> [Exercise goal]: Among the lines of data below, reproduce only those from the one with "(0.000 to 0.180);" through the one with "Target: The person", exactly as they stand, both ends included.

> [Provided material]:
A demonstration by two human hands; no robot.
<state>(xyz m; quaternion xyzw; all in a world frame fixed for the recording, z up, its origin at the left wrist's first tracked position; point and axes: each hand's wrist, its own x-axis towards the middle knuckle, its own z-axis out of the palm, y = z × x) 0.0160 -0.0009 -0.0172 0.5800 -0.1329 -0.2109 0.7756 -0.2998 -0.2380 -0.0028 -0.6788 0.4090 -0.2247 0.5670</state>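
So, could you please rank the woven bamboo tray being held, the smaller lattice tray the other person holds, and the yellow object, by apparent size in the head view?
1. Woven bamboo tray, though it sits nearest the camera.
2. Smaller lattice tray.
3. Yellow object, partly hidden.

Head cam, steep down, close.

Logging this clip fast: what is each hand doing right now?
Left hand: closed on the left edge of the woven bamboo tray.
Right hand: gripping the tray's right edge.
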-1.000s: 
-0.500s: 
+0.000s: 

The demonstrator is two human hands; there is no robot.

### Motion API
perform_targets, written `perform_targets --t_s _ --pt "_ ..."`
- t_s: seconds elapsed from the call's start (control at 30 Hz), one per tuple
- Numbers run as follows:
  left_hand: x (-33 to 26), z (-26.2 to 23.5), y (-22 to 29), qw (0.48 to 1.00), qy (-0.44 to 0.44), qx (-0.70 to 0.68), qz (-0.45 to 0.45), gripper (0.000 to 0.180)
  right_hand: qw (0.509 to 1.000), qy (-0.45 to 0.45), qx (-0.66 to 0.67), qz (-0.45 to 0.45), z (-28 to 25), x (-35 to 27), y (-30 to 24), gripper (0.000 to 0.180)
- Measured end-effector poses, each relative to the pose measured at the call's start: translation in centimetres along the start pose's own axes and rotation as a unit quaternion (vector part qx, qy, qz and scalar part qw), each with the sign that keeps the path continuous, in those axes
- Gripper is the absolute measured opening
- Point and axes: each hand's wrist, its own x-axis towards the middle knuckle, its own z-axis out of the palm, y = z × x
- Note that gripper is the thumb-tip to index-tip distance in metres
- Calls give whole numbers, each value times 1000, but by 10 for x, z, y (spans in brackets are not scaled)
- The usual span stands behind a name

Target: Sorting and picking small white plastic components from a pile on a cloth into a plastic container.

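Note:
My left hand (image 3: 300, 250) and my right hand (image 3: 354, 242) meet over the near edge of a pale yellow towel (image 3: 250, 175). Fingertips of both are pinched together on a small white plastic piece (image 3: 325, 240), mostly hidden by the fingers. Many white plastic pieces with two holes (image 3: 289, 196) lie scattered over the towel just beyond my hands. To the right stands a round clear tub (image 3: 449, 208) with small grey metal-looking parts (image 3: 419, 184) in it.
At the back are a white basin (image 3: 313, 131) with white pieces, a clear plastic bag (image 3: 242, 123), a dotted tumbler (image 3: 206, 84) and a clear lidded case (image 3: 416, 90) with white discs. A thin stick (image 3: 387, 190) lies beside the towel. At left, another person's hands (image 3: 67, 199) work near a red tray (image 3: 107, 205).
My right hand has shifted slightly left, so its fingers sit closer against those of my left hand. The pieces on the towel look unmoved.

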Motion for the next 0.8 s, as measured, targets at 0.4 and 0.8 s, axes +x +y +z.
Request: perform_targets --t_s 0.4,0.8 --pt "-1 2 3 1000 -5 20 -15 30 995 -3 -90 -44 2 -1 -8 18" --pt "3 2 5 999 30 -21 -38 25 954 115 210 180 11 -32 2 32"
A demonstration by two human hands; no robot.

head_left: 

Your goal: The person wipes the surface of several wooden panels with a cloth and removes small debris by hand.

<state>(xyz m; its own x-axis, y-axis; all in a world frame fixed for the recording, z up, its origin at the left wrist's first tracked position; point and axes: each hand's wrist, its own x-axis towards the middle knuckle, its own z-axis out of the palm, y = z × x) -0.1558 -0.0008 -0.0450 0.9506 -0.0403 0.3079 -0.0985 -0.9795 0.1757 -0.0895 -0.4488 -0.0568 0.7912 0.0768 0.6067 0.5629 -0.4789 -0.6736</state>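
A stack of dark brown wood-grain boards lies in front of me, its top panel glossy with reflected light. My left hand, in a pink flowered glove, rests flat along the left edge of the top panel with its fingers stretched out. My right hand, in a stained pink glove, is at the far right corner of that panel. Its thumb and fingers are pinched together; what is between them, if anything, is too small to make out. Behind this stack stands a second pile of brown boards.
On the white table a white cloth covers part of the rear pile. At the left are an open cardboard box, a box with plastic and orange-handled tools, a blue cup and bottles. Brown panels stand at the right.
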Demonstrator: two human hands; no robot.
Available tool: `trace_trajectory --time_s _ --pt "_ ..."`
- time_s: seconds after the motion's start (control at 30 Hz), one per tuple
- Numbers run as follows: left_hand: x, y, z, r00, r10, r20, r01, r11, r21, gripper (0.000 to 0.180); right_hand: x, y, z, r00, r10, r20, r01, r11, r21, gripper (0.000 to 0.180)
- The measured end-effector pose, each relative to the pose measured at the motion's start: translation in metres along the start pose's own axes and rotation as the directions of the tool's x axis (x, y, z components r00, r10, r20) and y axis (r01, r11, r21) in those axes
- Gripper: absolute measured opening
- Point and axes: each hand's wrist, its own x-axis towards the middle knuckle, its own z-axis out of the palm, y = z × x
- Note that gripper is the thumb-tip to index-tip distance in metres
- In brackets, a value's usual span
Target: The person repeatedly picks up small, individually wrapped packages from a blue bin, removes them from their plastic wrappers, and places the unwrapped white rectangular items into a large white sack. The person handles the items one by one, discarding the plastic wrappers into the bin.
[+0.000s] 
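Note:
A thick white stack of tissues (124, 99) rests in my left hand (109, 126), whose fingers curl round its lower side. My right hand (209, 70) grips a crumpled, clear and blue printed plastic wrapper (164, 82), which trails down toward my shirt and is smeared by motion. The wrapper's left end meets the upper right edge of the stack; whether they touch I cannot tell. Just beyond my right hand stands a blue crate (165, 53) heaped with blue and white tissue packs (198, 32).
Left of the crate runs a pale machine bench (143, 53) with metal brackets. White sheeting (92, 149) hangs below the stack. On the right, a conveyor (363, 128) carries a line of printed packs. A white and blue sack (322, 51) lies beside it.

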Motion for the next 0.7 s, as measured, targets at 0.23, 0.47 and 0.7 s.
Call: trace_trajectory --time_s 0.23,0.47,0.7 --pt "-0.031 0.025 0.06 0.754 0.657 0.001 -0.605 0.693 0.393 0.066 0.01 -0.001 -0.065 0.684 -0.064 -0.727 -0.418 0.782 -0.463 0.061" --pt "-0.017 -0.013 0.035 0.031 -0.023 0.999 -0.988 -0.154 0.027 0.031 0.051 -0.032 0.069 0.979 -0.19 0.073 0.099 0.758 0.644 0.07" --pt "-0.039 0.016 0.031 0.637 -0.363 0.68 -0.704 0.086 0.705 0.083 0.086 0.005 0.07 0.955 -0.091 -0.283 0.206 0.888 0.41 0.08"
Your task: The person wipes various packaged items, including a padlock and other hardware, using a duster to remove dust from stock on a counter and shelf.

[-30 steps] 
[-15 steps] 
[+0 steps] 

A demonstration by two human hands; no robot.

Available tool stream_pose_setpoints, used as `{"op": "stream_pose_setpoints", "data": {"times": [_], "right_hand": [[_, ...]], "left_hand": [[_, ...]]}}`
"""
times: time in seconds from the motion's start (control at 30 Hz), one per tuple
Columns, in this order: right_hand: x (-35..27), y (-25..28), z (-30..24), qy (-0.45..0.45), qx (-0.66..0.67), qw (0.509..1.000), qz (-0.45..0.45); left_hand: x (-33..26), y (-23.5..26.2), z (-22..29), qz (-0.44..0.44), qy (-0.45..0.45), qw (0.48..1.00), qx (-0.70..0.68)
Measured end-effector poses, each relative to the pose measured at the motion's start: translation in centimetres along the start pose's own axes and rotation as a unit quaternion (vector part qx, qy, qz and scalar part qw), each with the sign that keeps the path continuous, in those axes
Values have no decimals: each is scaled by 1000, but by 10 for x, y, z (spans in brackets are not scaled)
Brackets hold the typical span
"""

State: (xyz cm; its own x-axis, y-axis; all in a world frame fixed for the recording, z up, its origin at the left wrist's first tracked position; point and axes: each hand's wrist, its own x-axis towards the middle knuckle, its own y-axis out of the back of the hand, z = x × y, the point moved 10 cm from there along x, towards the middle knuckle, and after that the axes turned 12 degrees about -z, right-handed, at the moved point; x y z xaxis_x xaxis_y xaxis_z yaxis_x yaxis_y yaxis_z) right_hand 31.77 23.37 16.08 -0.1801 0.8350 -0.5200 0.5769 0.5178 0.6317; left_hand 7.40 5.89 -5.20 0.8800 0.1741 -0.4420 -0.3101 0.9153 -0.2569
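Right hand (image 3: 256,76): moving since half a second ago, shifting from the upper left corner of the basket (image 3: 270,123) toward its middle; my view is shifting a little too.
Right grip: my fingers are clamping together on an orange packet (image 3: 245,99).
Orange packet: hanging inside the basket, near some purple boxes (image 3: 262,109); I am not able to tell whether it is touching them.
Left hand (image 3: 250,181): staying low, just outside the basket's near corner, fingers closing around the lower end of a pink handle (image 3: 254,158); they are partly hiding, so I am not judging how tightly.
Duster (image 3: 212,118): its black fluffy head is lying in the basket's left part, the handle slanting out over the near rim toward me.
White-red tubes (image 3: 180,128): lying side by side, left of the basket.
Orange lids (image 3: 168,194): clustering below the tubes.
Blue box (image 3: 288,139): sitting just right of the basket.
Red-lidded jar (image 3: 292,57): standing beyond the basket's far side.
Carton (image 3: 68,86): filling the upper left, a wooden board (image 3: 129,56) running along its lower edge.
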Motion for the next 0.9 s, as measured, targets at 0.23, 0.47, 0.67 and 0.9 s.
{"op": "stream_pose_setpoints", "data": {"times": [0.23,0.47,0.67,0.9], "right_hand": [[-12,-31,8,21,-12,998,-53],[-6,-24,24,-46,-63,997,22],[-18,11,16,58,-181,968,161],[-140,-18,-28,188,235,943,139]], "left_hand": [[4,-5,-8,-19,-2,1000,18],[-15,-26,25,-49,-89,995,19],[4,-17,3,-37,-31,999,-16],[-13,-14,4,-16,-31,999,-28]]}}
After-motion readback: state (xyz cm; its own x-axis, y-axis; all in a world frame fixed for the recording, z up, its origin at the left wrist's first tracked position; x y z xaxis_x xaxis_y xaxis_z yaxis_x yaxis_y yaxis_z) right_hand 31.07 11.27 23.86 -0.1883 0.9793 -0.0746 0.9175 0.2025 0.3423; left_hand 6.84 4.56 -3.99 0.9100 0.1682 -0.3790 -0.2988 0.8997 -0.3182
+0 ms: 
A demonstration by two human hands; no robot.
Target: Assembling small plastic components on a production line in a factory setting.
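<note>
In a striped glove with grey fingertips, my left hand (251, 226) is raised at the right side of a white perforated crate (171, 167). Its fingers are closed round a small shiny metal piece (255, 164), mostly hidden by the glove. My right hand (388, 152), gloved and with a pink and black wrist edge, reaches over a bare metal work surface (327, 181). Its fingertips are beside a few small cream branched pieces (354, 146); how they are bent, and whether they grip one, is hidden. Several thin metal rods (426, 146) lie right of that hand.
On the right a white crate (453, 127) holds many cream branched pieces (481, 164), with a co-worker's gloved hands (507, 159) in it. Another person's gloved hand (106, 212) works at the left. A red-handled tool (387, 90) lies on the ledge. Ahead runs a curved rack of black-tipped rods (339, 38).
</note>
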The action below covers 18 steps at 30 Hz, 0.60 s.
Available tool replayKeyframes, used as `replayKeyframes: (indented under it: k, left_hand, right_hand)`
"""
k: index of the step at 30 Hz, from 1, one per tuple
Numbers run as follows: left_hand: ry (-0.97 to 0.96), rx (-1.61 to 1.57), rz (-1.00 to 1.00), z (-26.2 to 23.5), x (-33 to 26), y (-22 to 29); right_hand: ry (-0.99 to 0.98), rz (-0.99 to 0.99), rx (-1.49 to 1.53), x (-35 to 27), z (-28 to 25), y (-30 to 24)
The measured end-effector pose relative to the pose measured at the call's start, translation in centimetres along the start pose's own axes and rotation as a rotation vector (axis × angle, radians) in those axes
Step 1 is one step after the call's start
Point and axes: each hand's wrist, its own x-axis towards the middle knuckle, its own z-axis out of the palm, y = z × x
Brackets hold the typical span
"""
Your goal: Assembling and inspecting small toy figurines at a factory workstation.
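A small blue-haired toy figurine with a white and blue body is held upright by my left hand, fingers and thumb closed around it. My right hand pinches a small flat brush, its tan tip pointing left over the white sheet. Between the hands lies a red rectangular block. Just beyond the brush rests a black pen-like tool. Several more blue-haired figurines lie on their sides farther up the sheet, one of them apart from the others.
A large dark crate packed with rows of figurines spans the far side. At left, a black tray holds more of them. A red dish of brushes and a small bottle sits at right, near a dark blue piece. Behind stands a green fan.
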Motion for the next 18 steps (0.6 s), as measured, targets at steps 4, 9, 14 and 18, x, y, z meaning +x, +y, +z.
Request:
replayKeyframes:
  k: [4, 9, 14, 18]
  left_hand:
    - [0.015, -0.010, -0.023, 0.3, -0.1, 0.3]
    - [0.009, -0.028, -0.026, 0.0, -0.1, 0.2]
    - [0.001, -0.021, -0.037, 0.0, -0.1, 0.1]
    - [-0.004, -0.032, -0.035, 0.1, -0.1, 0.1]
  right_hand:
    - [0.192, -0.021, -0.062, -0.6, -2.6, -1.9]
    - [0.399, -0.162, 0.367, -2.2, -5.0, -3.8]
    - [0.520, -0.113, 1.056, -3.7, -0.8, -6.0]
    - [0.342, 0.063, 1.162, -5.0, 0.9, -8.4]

> [Written solution]:
- Numbers run as follows: left_hand: x, y, z, r00, r10, r20, r01, r11, r21, gripper (0.000 to 0.180); right_hand: x, y, z, r00, r10, r20, r01, r11, r21, gripper (0.000 to 0.180)
- The measured end-effector pose, each relative to the pose measured at the motion's start: translation in metres along the start pose's own axes and rotation as the directions of the tool's x axis (x, y, z components r00, r10, r20) and y axis (r01, r11, r21) in those axes
- Gripper: absolute measured opening
- Point and axes: each hand's wrist, its own x-axis towards the middle knuckle, its own z-axis out of the palm, y = z × x
- Note that gripper is the thumb-tip to index-tip distance in metres
- In brackets, a value's usual span
Target: The person repeatedly picks up small, individually wrapped packages from a blue bin, removes them from their plastic wrappers, and places the unwrapped white rectangular items into a large white sack. The person handles the items one by one, discarding the plastic wrappers into the bin.

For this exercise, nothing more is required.